You can set to creation of the default role with SSM authorizations setting up `default_iam_role` to `true`


```hcl
# The provided role will be attached
module sap_app_hosts {
  source = "./../../../../modules/sap-netweaver-instances/sap_app_host"

  iam_role = "instance_role"
  # ... omitted
}
```

```hcl
# The default role will be created and attached
module sap_app_hosts {
  source = "./../../../../modules/sap-netweaver-instances/sap_app_host"

  default_iam_role = true
  # ... omitted
}
```

## Requirements

| Name | Version |
|------|---------|
| terraform | ~> 0.12.6 |
| aws | ~> 2.53 |

## Providers

| Name | Version |
|------|---------|
| aws | ~> 2.53 |

## Inputs

(Mandatory input variables are in bold)

| Name | Description | Type | Default | Required |
|------|-------------|------|---------|:--------:|
|enabled|Enable the provisioning of resources of the module or not|bool|true|No|
|instance_count|Number of instances to be provisioned|number|1|No
|**instance_type**|Identifies the instance types to be provisioned. Should be from the list of certified instances|string| |Yes|
|ebs_optimized|Defines whether instance should be EBS optimized|bool|true|No|
|default_instance_role|Flag to define whether default instance role should be created|bool|false|No|
|iam_instance_role|The IAM role name to be attached to instance profile|string| |No|
|kms_key_arn|KMS Key to be used for EBS volume encryption. If none is provisioned - volumes will not be encrypted|string| |No|
|user_data|The user data script for the instance. If none provisioned - default one will be used to install AWS CLI and SSM agent|string| |No|
|**vpc_id**|VPC to deploy HANA infrastructure to|string| |Yes|
|**subnet_ids**|List of subnets for instance distribution|StringList| | Yes|
|dns_zone_name|The name of Route53 Private DNS zone.

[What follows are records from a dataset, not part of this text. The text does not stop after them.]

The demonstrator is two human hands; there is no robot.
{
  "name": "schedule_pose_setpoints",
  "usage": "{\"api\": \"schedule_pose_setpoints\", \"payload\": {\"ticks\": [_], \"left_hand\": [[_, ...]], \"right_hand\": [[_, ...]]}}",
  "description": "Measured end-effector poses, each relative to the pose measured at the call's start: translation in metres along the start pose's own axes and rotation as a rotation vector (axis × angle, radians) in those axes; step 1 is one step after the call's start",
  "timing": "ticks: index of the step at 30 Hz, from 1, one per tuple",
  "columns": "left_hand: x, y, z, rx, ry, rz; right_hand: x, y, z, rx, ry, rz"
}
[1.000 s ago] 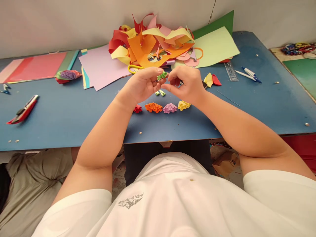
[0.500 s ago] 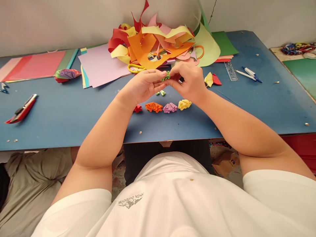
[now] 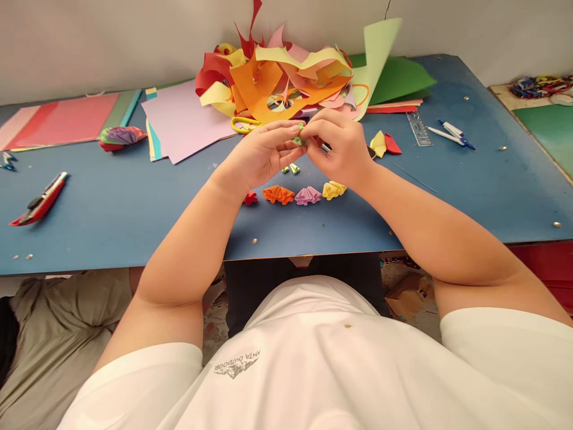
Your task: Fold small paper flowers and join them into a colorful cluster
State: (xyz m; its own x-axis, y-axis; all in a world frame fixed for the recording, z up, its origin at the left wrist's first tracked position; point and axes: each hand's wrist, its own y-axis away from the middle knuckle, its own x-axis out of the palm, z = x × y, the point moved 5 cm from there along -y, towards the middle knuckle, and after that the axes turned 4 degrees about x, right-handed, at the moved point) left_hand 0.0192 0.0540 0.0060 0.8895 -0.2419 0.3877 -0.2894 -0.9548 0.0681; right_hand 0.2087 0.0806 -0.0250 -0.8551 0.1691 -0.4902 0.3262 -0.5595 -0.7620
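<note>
My left hand [image 3: 262, 152] and my right hand [image 3: 338, 143] meet above the table, fingertips closed on a small piece of curled green paper [image 3: 298, 141]. Fingers hide much of that piece. Just below them lie two small light-green paper curls [image 3: 292, 169]. Nearer me, pleated paper pieces form a row: red [image 3: 250, 197], orange [image 3: 278, 194], purple [image 3: 308, 195] and yellow [image 3: 334, 190]. My left forearm partly covers the red one. Something dark shows behind my right hand, too hidden to name.
Paper scraps [image 3: 268, 83] are heaped at the back, with yellow-handled scissors [image 3: 245, 124] beside them. A red utility knife [image 3: 40, 200] lies at left, coloured sheets [image 3: 71, 119] behind it. A clear ruler [image 3: 419, 129] and pens [image 3: 452, 134] lie right. Another person's clothed leg [image 3: 76, 328] shows lower left.
The light-green sheet at the back has swung upward, uncovering more of the dark green paper. My fingers have shifted slightly on the green piece, and less of it shows.
</note>
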Motion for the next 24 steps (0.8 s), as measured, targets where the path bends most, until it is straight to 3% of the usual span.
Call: {"api": "schedule_pose_setpoints", "payload": {"ticks": [11,14,19,24], "left_hand": [[0.002,0.011,0.001,0.066,-0.204,-0.022],[0.003,0.013,0.006,0.108,-0.203,-0.068],[0.009,0.013,0.002,0.204,-0.210,-0.066],[0.005,0.013,0.001,0.172,-0.182,-0.086]], "right_hand": [[0.004,-0.001,-0.008,0.130,-0.090,-0.075],[0.006,0.001,-0.010,0.133,-0.127,-0.113],[0.008,0.000,-0.015,0.210,-0.233,-0.063],[0.005,-0.003,-0.010,0.238,-0.249,-0.086]]}}
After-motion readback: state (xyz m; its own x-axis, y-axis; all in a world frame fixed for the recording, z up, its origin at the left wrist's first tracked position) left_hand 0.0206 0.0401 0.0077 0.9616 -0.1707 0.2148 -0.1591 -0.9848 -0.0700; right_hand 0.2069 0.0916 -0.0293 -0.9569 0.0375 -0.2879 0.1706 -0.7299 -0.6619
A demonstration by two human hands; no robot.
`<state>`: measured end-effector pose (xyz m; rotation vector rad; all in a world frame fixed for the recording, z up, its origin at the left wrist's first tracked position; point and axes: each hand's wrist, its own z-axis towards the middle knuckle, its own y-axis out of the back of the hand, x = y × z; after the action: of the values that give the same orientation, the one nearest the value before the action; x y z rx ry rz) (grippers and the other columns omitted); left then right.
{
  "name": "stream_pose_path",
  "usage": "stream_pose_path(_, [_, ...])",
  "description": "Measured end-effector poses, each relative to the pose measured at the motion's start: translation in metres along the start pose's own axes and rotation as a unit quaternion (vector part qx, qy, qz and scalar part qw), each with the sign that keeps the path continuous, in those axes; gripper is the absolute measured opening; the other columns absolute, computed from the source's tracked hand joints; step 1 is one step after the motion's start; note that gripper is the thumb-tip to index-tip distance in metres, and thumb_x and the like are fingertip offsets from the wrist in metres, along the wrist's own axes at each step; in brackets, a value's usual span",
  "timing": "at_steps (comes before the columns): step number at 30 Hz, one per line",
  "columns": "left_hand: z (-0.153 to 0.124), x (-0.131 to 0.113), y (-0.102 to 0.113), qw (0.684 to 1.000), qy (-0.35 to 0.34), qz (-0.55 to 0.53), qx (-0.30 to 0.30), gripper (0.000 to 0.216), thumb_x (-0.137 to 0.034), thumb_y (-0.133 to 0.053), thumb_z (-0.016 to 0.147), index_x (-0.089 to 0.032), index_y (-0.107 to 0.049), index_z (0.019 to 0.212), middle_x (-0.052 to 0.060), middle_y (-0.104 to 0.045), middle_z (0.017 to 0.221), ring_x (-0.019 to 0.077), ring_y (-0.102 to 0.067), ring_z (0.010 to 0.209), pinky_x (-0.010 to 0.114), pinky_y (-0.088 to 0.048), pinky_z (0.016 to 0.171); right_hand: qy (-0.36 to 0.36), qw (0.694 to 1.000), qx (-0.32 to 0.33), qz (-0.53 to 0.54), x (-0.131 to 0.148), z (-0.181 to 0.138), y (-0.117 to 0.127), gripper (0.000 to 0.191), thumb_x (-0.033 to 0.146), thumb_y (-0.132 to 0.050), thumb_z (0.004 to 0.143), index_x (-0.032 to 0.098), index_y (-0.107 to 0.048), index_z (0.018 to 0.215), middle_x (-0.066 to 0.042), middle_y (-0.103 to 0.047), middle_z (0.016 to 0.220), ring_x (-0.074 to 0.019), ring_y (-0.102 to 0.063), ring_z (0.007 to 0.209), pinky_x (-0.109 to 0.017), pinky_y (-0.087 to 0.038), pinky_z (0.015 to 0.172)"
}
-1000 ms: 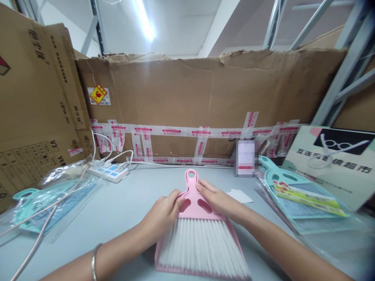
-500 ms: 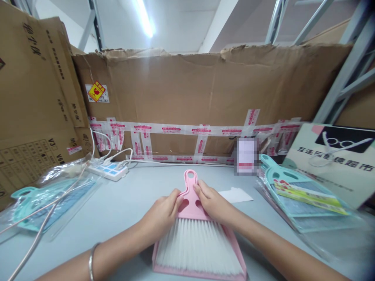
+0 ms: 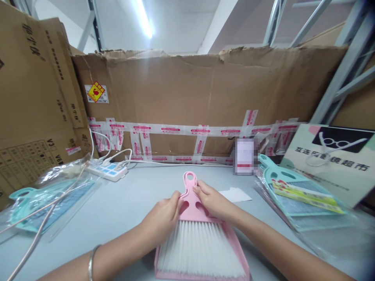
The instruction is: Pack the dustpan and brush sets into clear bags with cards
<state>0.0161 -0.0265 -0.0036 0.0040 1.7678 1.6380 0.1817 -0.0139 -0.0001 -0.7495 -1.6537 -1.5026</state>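
Observation:
A pink hand brush (image 3: 202, 244) with white bristles lies over a matching pink dustpan (image 3: 238, 249), their looped handles together and pointing away from me. My left hand (image 3: 166, 212) is closed on the left side of the pair, thumb along the edge below the loop. On the opposite side, my right hand (image 3: 212, 199) grips the brush handle with thumb and fingers just under the hanging loop. How far each hand's hidden fingers reach around the dustpan behind cannot be seen. The bristles are spread in a fan within the dustpan's outline.
Bagged teal dustpan sets (image 3: 295, 191) lie at right beside a printed paper bag (image 3: 331, 160); another bagged teal set (image 3: 43, 207) is at left under cables. A power strip (image 3: 109, 171), a white paper slip (image 3: 236, 194) and a tall cardboard sheet (image 3: 175, 89) stand beyond.
The brush and dustpan sit slightly lower in view, still held by both hands. Otherwise only a small shift of the camera shows.

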Motion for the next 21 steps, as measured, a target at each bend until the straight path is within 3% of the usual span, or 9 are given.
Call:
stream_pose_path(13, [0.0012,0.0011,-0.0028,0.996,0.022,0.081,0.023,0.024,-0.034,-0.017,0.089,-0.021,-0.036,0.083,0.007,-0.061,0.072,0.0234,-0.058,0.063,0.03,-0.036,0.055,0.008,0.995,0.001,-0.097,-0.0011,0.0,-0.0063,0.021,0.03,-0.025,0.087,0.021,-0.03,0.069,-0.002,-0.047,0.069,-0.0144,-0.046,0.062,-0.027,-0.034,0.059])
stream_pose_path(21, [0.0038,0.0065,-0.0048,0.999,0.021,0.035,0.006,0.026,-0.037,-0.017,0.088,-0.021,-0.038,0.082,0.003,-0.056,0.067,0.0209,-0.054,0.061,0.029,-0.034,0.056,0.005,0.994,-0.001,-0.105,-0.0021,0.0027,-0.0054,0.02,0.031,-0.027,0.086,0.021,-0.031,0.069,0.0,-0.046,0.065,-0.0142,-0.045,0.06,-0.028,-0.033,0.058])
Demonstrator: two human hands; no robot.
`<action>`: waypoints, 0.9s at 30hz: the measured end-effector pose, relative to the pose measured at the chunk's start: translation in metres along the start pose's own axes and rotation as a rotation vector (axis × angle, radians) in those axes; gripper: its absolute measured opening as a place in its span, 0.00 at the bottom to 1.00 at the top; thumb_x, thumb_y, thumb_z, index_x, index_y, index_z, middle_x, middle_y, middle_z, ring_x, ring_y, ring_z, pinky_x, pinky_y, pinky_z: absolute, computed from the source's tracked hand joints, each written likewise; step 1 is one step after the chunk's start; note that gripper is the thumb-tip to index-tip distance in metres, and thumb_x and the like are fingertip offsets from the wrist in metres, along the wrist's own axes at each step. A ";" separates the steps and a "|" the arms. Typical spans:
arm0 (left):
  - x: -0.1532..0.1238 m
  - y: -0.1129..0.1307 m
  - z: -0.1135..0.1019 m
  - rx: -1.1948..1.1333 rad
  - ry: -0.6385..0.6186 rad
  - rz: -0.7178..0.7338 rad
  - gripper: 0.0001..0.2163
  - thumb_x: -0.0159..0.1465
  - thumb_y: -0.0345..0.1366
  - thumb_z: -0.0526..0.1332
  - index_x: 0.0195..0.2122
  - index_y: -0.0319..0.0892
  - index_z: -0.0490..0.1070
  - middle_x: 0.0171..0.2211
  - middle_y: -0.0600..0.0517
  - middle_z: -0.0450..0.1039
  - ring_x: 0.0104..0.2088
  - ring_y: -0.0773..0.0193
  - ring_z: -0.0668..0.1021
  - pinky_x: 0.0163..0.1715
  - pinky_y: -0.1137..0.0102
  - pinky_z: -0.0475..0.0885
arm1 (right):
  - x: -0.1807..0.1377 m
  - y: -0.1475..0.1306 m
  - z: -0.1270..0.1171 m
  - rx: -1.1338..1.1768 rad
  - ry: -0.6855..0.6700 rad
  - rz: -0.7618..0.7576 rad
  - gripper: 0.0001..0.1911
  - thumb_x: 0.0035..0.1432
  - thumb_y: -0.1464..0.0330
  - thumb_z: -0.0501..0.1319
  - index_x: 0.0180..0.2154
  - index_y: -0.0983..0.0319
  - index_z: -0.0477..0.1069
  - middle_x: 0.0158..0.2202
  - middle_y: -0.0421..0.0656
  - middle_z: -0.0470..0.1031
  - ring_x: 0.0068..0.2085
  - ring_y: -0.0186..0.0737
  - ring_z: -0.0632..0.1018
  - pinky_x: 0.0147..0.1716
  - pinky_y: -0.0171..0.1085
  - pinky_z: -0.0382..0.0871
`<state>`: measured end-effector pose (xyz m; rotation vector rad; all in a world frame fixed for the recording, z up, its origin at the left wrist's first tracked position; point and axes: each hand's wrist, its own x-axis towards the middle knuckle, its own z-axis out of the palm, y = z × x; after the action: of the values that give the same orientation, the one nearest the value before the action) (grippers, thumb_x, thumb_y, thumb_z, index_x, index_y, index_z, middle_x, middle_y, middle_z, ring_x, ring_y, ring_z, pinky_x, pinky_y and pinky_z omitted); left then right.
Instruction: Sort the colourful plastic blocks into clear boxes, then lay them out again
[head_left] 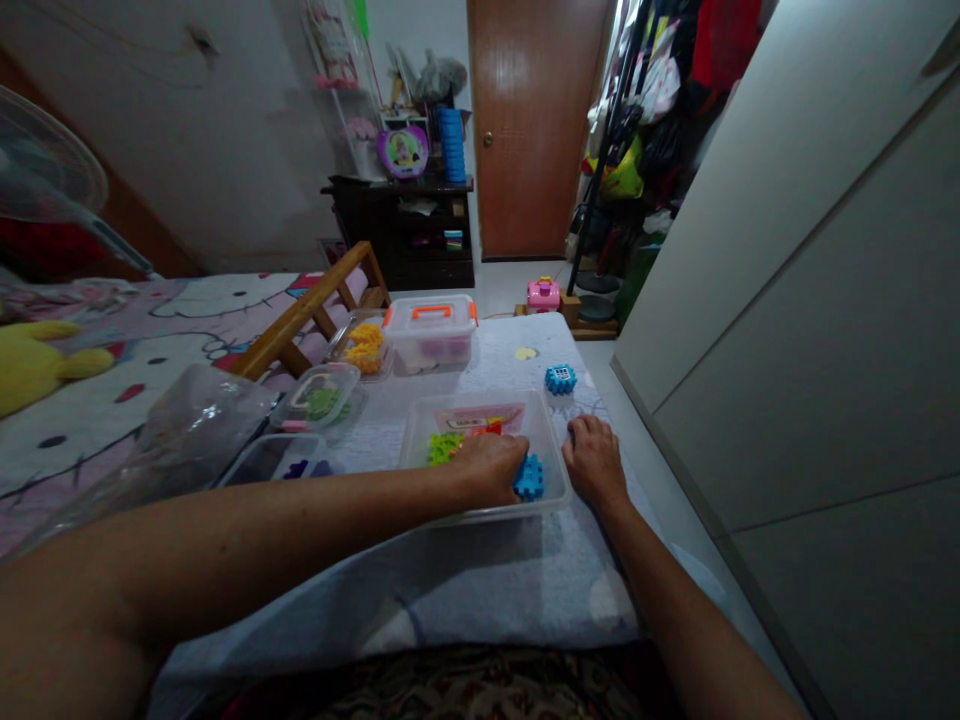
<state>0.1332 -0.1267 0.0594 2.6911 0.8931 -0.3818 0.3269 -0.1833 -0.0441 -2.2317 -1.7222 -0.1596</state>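
Note:
My left hand (491,468) reaches down into a clear plastic box (480,514) on the table. Its fingers are bent round the left edge of a blue notched block piece (530,478); the fingertips are hidden. Green notched pieces (445,448) and a red piece (491,427) lie in the box near this hand, beside a printed pink card (480,415). Just outside the box's right wall, my right hand (595,455) rests on the tablecloth with loosely bent fingers and nothing visible in it. Beyond it sits an assembled blue block (561,379).
Behind the box stands a lidded container (431,335) with orange clips. Along the left are a tub of yellow pieces (365,348), a tub of green pieces (324,403), an open tray (262,462) with purple pieces and a crumpled plastic bag (199,425). A wooden bed rail (307,310) borders the table.

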 end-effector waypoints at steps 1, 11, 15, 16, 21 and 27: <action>0.001 0.000 0.000 0.005 -0.005 0.017 0.21 0.53 0.50 0.64 0.43 0.43 0.70 0.45 0.42 0.79 0.45 0.45 0.80 0.42 0.58 0.76 | 0.000 0.000 0.000 -0.001 -0.002 0.003 0.09 0.62 0.71 0.56 0.44 0.62 0.69 0.49 0.50 0.71 0.49 0.48 0.68 0.49 0.42 0.60; 0.005 0.002 -0.009 0.046 -0.117 0.085 0.29 0.54 0.49 0.64 0.55 0.45 0.67 0.48 0.40 0.78 0.47 0.44 0.80 0.42 0.58 0.75 | 0.000 -0.001 -0.002 0.008 -0.019 0.011 0.10 0.62 0.71 0.55 0.45 0.62 0.69 0.50 0.50 0.71 0.51 0.49 0.68 0.50 0.43 0.59; 0.008 -0.001 -0.027 -0.009 -0.290 0.054 0.38 0.52 0.46 0.66 0.64 0.46 0.60 0.52 0.41 0.76 0.48 0.46 0.80 0.43 0.61 0.75 | 0.000 -0.001 -0.002 0.009 -0.016 0.013 0.10 0.62 0.71 0.56 0.45 0.62 0.69 0.50 0.50 0.71 0.51 0.49 0.68 0.50 0.42 0.59; 0.008 -0.002 -0.032 -0.024 -0.338 0.060 0.38 0.52 0.45 0.65 0.65 0.45 0.60 0.52 0.41 0.76 0.48 0.47 0.80 0.44 0.61 0.75 | 0.000 -0.001 -0.002 0.007 -0.019 0.013 0.10 0.62 0.71 0.56 0.45 0.62 0.69 0.49 0.50 0.71 0.50 0.49 0.68 0.50 0.42 0.59; 0.011 -0.004 -0.051 -0.008 -0.453 0.135 0.29 0.55 0.39 0.60 0.60 0.41 0.68 0.52 0.40 0.76 0.47 0.50 0.79 0.46 0.62 0.73 | 0.000 -0.001 -0.002 -0.003 -0.026 0.013 0.09 0.62 0.70 0.56 0.44 0.62 0.69 0.49 0.50 0.71 0.50 0.48 0.68 0.49 0.42 0.59; 0.011 -0.004 -0.057 0.045 -0.506 0.185 0.27 0.58 0.39 0.60 0.59 0.40 0.69 0.52 0.40 0.77 0.47 0.51 0.79 0.45 0.65 0.72 | 0.001 -0.001 -0.002 -0.003 -0.031 0.005 0.08 0.62 0.71 0.55 0.44 0.61 0.69 0.47 0.50 0.71 0.49 0.48 0.68 0.49 0.42 0.59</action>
<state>0.1479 -0.0979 0.1080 2.5001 0.4886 -0.9880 0.3267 -0.1834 -0.0416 -2.2514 -1.7332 -0.1272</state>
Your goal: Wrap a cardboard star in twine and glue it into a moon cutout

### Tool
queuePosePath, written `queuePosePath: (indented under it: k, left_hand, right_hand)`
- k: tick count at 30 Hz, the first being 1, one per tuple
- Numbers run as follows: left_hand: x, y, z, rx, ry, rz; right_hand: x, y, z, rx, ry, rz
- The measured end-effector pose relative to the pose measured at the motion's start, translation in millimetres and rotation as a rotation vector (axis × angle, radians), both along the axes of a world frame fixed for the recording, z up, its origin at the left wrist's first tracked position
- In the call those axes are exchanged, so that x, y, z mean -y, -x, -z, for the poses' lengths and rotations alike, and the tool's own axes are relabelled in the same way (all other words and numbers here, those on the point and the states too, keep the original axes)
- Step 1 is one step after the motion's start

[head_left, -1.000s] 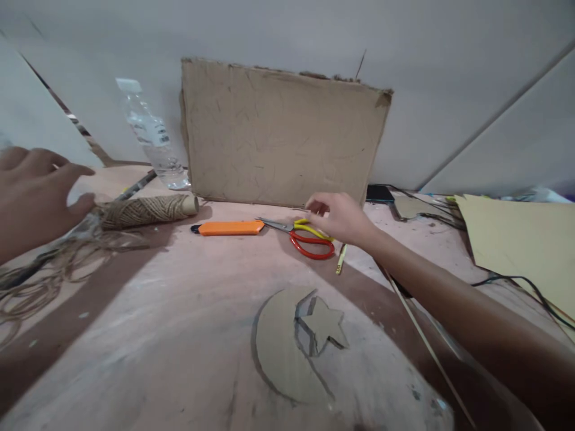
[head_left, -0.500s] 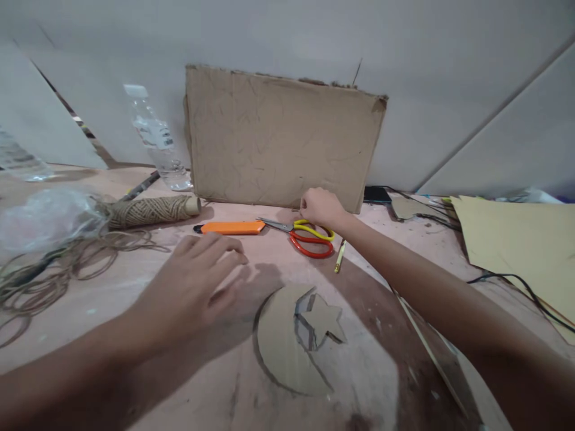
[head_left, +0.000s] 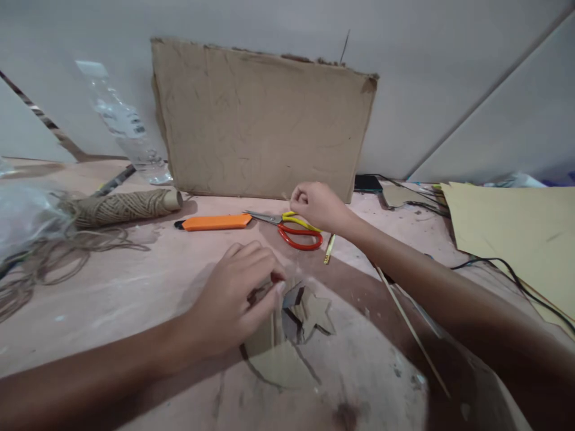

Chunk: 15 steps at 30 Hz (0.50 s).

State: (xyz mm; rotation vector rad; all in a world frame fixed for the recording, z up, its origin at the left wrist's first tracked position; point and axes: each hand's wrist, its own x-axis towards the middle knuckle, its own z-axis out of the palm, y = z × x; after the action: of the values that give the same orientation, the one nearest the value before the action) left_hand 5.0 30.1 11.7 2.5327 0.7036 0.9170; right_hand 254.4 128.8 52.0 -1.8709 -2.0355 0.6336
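Note:
A flat cardboard crescent [head_left: 285,365] lies on the table, partly covered by my left hand [head_left: 245,293]. The hand's thumb and forefinger come together over its upper part; whether anything is between them is hidden. Beside the crescent, to the right, is a cardboard star [head_left: 317,311]. My right hand [head_left: 314,203] is curled closed near the foot of the cardboard sheet, just above the scissors [head_left: 300,235] with red and yellow handles. A small thin tip shows at its fingers, too little to name. Left of the scissors lies an orange utility knife [head_left: 218,222].
A brown cardboard sheet [head_left: 265,120] leans on the wall. On the left are a twine roll [head_left: 126,206], loose twine and a plastic bottle [head_left: 130,131]. A pencil [head_left: 329,248], a thin stick [head_left: 415,332], cables, a phone [head_left: 367,183] and tan sheets [head_left: 507,233] are right.
My left hand has moved right, from beside the crescent to over it, and its fingers have drawn together. My right hand stays near the scissors. The view has shifted slightly.

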Motion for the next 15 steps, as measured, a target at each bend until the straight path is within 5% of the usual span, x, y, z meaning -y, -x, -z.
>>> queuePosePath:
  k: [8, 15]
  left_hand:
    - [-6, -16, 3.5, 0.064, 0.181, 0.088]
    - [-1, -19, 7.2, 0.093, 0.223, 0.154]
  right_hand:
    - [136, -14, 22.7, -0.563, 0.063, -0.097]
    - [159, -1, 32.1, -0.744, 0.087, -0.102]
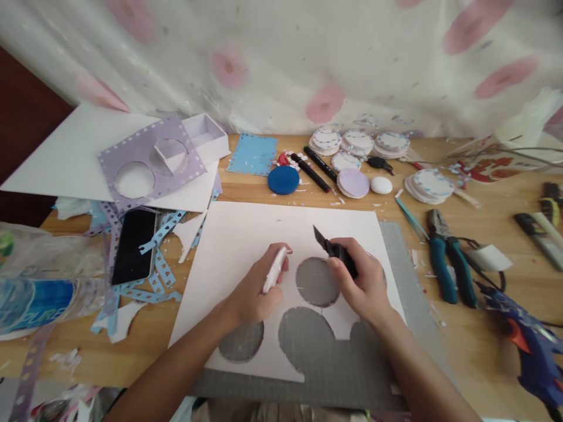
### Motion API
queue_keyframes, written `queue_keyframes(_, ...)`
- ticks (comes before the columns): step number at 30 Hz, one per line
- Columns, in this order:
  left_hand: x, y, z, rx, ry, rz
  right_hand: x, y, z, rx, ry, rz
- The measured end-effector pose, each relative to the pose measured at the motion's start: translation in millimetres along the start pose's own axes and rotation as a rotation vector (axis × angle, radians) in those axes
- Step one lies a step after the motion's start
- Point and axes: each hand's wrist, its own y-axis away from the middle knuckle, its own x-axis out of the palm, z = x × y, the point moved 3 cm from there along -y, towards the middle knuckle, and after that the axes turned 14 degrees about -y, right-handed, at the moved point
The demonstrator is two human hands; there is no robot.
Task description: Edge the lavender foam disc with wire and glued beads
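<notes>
My left hand point(259, 290) grips a white foam-board disc point(275, 271), seen nearly edge-on, between thumb and fingers. In my right hand point(363, 278) is a black utility knife point(339, 253), its blade out and pointing up and left. Both hands are over a white foam board point(246, 228) with several round holes cut through it. Through the holes shows the grey cutting mat point(398, 258) under the board. Part of the board's lower right is hidden by my right hand and forearm.
Behind the board lie a blue disc point(283, 180), a black marker point(320, 163), a lilac disc point(353, 183) and several stacks of white discs point(325, 142). Pliers point(448, 258) and a glue gun point(523, 340) lie right; a phone point(134, 246), paper scraps and a bottle point(53, 302) left.
</notes>
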Motion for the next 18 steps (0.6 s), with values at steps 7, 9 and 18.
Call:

If not provided - DNS record will not be created|string| |No|
|customer_default_sg_id|List of preexisting security groups to be attached to the instance|StringList| |No|
|efs_security_group_id|The security group for EFS file system to allow the mount. Required if EFS is used for /sapmnt|string| |No|
|customer_cidr_blocks|The CIDR blocks to allow end-user connectivity from|StringList| |No|
|**ami_id**|The AMI id for the underlying OS|string| |Yes|
|ssh_key|The key pair name for the instances. If not provided - you can use SSM session manager for console access|string| |No|
|root_volume_size|Size in GBs for the root volumes of the instances|Number|50|No|
|**sid**|The System id for the HANA system|string| |Yes|
|**environment**|Environment type for HANA system, e.x. 'dev', 'test', 'prod'|string| |Yes|
|**application_code**|The unique application code for resource naming|string| |Yes|
|**application_name**|The name of the application being provisioned, ex. 'datamart', 'ecc', 's4hana', etc.|string| |Yes|


## License
This library is licensed under the MIT-0 License. See the [LICENSE](LICENSE) file.